**REQUIRED ACTION**. Please quote exactly the opening lines of the data, from the first line to the one where "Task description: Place" appears.

***

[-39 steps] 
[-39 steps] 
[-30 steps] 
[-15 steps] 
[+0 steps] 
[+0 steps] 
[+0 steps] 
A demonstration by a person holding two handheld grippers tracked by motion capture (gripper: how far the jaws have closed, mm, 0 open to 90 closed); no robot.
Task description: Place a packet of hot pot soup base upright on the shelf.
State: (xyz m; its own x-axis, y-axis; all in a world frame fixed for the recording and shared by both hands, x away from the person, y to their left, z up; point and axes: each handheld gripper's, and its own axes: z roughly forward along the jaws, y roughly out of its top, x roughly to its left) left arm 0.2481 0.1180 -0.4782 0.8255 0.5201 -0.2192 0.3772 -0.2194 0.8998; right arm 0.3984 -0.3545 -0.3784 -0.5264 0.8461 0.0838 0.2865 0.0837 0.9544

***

**ANSWER SECTION**.
[-39 steps] 
[-39 steps] 
[-30 steps] 
[-15 steps] 
[+0 steps] 
[+0 steps] 
[+0 steps] 
A demonstration by a person holding two handheld grippers tracked by motion capture (gripper: how far the jaws have closed, mm, 0 open to 90 closed); no robot.
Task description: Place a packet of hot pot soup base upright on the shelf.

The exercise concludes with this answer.